Antihypertensive Effects of the Putative T-Type Calcium Channel Antagonist Mibefradil Are Mediated by the L-Type Calcium Channel Ca v 1.2

Abstract

The role of T-type Ca 2+ channels for cardiovascular physiology, in particular blood pressure regulation, is controversial. Selective blockade of T-type Ca 2+ channels in resistance arteries has been proposed to explain the effect of the antihypertensive drug mibefradil. In the present study, we used a third generation, time- and tissue-specific conditional knockout model of the L-type Ca 2+ channel Ca v 1.2 (Ca v 1.2 SMAKO mice) to genetically dissect the effects of mibefradil on T- and L-type Ca 2+ channels. Myogenic tone and phenylephrine-induced contraction in hindlimb perfusion experiments were sensitive to mibefradil in control mice, whereas the drug showed no effect in Ca v 1.2-deficient animals.
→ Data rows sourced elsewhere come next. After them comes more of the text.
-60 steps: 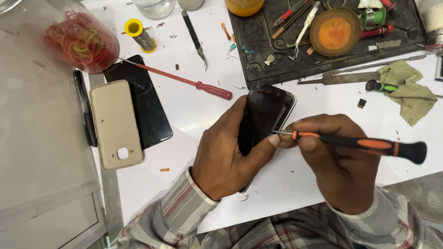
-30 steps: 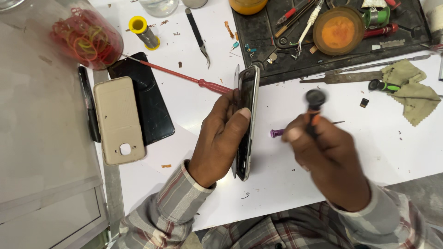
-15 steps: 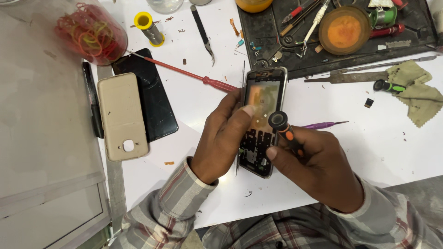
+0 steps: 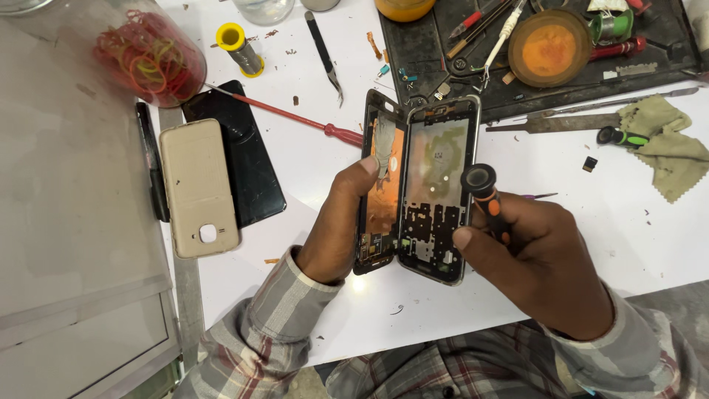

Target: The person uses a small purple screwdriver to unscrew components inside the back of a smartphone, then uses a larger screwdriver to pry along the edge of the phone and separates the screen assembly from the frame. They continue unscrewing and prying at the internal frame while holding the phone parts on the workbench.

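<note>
Splitting the phone: our left hand (image 4: 336,225) grips the display half (image 4: 378,185), our right hand (image 4: 543,258) closes round the screwdriver (image 4: 487,199) and steadies the frame (image 4: 437,188). Next we judge a slow, careful parting is needed.

Centre: opened phone (image 4: 417,188), two halves side by side, held above the table (image 4: 325,310).
Left hand (image 4: 336,225): on the phone's left half, thumb on its edge.
Right hand (image 4: 543,262): against the phone's right half, with a screwdriver (image 4: 487,199) in its grip, butt end upward.
Left of phone: back cover (image 4: 198,188) lying on a flat panel (image 4: 247,170), both on the table.
Behind the panel: jar of rubber bands (image 4: 151,55), tape roll (image 4: 238,46) to its right.
Between panel and phone: second screwdriver (image 4: 295,118) lying on the table.
Behind phone: tweezers (image 4: 325,53); tool tray (image 4: 546,52) to their right.
Far right: cloth (image 4: 668,140), file (image 4: 561,122) just left of it.
</note>
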### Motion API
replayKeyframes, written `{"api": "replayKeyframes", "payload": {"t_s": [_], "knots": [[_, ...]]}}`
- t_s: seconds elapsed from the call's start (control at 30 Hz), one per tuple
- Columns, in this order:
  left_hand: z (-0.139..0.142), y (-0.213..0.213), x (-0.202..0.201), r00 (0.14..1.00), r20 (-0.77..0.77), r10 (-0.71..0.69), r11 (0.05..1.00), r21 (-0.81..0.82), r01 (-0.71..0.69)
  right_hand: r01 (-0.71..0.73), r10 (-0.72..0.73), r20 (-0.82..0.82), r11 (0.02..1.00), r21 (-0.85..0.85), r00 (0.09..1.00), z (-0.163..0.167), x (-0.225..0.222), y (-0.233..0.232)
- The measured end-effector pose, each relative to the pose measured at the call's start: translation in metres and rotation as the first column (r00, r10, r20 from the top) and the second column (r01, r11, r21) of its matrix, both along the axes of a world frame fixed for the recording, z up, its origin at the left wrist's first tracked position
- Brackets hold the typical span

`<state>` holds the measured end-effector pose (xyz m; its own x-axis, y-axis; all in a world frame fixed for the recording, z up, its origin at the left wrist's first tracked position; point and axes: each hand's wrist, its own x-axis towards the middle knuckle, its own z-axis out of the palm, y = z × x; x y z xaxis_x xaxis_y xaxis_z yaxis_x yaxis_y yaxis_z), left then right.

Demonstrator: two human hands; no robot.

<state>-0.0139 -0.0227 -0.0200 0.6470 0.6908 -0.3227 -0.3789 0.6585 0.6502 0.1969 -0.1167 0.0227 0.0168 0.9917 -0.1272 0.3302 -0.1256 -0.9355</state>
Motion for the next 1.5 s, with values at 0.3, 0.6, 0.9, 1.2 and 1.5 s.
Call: {"api": "replayKeyframes", "payload": {"t_s": [0.3, 0.6, 0.9, 1.2, 1.5], "knots": [[-0.002, 0.0, -0.001, 0.983, -0.107, 0.152, 0.988, 0.034, -0.149, 0.058, -0.058, 0.026, 0.998, -0.015, 0.998, 0.001, 0.011, -0.002], [-0.012, 0.001, -0.004, 0.96, -0.058, 0.273, 0.96, 0.079, -0.269, 0.108, -0.107, 0.067, 0.994, -0.013, 0.992, -0.002, 0.027, -0.005], [0.004, 0.004, -0.007, 0.987, 0.053, 0.152, 0.983, 0.095, -0.156, 0.135, -0.134, 0.031, 0.99, -0.03, 0.99, -0.01, 0.033, -0.007], [0.006, 0.007, -0.008, 0.993, 0.036, 0.115, 0.986, 0.119, -0.119, 0.164, -0.168, -0.036, 0.981, -0.101, 0.985, -0.011, 0.036, -0.009], [0.008, 0.009, -0.012, 0.995, -0.003, 0.102, 0.989, 0.104, -0.101, 0.164, -0.176, -0.087, 0.978, -0.128, 0.981, -0.017, 0.04, -0.012]]}}
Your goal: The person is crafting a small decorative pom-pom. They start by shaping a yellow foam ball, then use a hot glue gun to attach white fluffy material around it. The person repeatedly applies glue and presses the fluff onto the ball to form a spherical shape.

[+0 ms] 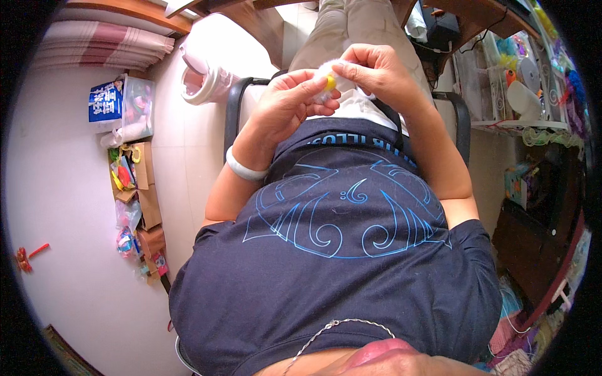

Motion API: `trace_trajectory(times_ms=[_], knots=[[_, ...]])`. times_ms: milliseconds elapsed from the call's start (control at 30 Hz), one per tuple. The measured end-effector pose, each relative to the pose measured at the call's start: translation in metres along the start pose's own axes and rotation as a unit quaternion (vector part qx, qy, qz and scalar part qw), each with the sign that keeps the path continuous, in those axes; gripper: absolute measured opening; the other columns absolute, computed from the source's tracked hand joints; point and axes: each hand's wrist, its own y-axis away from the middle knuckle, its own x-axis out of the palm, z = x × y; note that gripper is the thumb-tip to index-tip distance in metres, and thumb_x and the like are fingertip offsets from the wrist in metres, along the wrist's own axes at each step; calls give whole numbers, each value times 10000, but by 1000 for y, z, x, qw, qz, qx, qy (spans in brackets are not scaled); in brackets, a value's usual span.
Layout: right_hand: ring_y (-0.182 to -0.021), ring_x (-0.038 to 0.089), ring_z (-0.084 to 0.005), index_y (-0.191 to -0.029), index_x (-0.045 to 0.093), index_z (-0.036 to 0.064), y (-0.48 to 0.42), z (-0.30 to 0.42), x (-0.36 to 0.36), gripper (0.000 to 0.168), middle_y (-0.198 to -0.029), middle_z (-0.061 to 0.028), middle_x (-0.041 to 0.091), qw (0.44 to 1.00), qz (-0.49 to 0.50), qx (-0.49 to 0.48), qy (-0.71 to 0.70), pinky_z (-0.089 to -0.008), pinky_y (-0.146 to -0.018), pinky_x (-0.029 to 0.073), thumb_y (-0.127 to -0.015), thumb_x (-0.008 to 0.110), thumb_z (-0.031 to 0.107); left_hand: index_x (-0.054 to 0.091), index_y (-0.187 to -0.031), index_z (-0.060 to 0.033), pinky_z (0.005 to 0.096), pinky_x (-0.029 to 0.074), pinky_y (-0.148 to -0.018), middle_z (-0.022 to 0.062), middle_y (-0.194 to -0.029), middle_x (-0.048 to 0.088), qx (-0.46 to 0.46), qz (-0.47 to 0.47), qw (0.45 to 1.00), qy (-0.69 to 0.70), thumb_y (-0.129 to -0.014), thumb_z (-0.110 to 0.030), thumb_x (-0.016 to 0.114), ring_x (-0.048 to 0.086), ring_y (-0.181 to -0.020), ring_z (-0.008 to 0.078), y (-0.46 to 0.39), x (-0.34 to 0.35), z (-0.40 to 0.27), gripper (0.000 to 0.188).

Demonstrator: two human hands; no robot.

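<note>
A small bundle of fluffy white material [324, 97] with a yellow piece [330, 83] in it is held between both hands, above the lap. My left hand [296, 96], with a pale bangle [244, 165] on its wrist, pinches the yellow piece between thumb and curled fingers. The thumb and forefinger of my right hand [376, 73] close on the upper part of the white fluff. What the bundle is exactly cannot be told, as the fingers cover much of it.
A white bin [202, 87] stands on the floor at the left. Cardboard boxes [149, 207] and a clear plastic tub [141, 110] line the wall. A white shelf [522, 125] with craft supplies is at the right. Chair armrests [233, 113] flank the body.
</note>
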Motion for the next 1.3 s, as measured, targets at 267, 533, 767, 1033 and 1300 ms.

Mean arterial blood pressure in awake, freely moving control mice was reduced by 38±2.5 mm Hg at a dose of 1.25 mg/kg bodyweight mibefradil, but not changed in Ca v 1.2 SMAKO mice. These results demonstrate that the effect of the putative T-type Ca 2+ channel-selective blocker mibefradil on blood pressure and small vessel myogenic tone is mediated by the Ca v 1.2 L-type Ca 2+ channel.